WHAT IS BEING ASKED:
Return, word for word, the lines of the listing below from the one with "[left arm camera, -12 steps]" through the one with "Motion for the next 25", and no other lines.

(MATERIAL TO PROCESS)

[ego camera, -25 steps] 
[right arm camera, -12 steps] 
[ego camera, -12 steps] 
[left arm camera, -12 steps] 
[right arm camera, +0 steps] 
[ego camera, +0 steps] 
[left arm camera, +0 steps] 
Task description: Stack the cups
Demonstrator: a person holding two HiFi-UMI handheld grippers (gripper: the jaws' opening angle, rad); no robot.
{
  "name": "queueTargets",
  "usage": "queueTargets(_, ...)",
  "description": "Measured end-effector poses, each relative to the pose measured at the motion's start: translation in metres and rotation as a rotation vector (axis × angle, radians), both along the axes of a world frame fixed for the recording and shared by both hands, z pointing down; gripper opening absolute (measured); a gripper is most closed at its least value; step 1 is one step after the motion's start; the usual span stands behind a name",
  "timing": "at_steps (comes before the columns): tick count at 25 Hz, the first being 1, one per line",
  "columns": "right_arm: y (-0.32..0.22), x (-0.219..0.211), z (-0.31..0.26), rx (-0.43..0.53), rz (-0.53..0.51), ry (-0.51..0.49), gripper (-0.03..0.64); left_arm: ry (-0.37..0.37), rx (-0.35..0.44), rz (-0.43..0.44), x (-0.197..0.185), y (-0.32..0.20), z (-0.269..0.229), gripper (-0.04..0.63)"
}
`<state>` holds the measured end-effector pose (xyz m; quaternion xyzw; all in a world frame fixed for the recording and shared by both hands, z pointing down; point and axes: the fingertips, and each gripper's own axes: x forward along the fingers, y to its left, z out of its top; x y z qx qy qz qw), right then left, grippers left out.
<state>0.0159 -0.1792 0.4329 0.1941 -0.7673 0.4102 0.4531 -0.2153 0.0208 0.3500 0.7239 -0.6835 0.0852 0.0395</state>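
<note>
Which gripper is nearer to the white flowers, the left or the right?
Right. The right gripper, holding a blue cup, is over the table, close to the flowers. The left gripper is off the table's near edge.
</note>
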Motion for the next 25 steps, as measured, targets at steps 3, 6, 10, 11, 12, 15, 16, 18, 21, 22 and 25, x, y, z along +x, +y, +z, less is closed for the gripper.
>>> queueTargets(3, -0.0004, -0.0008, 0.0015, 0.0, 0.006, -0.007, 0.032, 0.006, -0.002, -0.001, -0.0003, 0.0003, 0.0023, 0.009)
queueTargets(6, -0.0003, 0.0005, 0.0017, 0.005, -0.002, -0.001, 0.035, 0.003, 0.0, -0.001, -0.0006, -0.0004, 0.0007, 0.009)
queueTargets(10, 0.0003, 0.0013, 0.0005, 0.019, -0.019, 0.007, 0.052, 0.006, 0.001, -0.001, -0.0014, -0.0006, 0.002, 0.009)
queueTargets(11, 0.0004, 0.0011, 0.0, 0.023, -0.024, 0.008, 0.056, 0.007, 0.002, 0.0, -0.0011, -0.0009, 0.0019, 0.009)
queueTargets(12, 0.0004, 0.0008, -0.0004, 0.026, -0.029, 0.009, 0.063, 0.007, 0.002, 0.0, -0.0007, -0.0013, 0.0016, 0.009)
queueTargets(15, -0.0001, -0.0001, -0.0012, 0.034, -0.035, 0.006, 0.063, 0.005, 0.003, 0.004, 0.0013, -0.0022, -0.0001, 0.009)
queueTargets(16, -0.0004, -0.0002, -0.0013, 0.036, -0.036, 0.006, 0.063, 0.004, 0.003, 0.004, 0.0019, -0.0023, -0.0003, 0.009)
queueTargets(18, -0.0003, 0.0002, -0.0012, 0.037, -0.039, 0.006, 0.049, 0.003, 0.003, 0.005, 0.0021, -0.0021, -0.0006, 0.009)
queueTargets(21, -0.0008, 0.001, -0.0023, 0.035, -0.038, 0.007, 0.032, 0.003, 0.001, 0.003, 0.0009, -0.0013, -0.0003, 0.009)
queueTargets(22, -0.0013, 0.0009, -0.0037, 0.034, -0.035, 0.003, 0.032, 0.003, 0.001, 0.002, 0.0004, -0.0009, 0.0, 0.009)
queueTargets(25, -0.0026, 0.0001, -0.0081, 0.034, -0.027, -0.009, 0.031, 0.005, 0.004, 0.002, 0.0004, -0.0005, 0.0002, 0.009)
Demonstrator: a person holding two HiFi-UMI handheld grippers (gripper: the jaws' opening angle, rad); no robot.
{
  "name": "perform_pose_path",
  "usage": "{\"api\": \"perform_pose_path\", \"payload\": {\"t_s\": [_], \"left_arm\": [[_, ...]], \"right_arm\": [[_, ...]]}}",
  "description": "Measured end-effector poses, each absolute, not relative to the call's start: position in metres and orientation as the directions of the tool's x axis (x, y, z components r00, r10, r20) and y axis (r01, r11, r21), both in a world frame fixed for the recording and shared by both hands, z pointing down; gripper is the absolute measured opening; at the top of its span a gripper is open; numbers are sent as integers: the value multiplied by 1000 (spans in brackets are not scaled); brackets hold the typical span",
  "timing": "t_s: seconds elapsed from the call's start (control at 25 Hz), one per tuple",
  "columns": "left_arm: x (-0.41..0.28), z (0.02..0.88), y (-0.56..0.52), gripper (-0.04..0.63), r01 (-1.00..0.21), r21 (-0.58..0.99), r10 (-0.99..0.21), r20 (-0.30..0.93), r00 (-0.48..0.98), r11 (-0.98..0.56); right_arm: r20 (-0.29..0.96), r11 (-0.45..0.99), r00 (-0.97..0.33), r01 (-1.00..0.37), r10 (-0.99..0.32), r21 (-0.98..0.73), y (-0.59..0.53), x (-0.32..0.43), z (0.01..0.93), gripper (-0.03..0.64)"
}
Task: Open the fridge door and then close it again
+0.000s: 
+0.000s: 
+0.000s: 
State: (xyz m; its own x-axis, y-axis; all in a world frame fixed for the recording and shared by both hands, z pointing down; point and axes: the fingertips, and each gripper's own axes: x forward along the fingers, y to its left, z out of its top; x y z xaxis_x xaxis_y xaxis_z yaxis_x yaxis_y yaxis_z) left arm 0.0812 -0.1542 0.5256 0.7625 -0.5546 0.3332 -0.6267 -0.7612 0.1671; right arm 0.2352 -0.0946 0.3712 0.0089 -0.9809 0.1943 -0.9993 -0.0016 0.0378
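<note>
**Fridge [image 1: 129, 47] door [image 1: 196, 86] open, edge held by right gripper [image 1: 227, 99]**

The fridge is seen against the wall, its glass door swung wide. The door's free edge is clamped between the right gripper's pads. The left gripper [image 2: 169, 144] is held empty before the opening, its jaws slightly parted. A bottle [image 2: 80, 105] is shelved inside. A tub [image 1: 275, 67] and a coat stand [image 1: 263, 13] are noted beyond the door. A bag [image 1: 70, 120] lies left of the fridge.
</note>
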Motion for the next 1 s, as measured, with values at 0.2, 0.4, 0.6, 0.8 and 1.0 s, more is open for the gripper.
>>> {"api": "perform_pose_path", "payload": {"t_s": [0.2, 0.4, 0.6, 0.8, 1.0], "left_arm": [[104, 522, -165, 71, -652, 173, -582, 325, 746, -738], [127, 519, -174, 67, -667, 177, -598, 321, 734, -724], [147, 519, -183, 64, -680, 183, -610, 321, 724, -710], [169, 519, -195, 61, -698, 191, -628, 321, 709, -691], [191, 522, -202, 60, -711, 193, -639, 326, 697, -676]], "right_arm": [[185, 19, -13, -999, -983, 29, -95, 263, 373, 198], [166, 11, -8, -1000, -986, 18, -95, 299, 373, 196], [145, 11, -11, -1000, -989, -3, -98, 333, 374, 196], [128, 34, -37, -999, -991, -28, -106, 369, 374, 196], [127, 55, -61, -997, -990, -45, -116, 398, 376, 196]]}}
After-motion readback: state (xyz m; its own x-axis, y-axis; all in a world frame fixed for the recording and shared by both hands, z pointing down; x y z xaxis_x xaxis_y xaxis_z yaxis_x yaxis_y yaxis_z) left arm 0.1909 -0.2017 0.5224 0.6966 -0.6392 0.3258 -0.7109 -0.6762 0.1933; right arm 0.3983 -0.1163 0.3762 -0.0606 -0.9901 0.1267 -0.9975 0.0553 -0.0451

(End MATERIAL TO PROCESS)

RESPONSE BOX:
[left arm camera, -12 steps] 
[right arm camera, +0 steps] 
[ego camera, +0 steps] 
[left arm camera, +0 steps] 
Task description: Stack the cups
Demonstrator: a person holding two HiFi-UMI handheld grippers (gripper: the jaws' opening angle, rad); no robot.
{
  "name": "queueTargets",
  "usage": "queueTargets(_, ...)",
  "description": "Measured end-effector poses, each relative to the pose measured at the motion's start: translation in metres and rotation as a rotation vector (axis × angle, radians), both along the axes of a world frame fixed for the recording and shared by both hands, z pointing down; gripper opening absolute (measured); a gripper is most closed at its least value; step 1 is one step after the motion's start; the usual span stands behind a name",
  "timing": "at_steps (comes before the columns): tick count at 25 Hz, the first being 1, one per line",
  "columns": "right_arm: y (-0.32..0.22), x (-0.219..0.211), z (-0.31..0.26), rx (-0.43..0.53), rz (-0.53..0.51), ry (-0.51..0.49), gripper (-0.03..0.64); left_arm: ry (-0.37..0.37), rx (-0.35..0.44), rz (-0.43..0.44), x (-0.197..0.185), y (-0.32..0.20), z (-0.269..0.229), gripper (-0.04..0.63)"
}
`<state>` holds the measured end-effector pose (xyz m; quaternion xyzw; all in a world frame fixed for the recording and shared by both hands, z pointing down; point and axes: the fingertips, and each gripper's own axes: x forward along the fingers, y to its left, z out of its top; x y z qx qy qz qw), right then left, grippers left out.
<state>0.0159 -0.1792 0.4329 0.1941 -0.7673 0.4102 0.4531 -0.2153 0.0208 0.3500 0.7239 -0.6835 0.0852 0.0395</state>
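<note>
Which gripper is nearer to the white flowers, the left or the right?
Right. The right gripper, holding a blue cup, is over the table, close to the flowers. The left gripper is off the table's near edge.
</note>
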Motion for the next 25 steps, as measured, targets at steps 3, 6, 10, 11, 12, 15, 16, 18, 21, 22 and 25, x, y, z along +x, +y, +z, less is closed for the gripper.

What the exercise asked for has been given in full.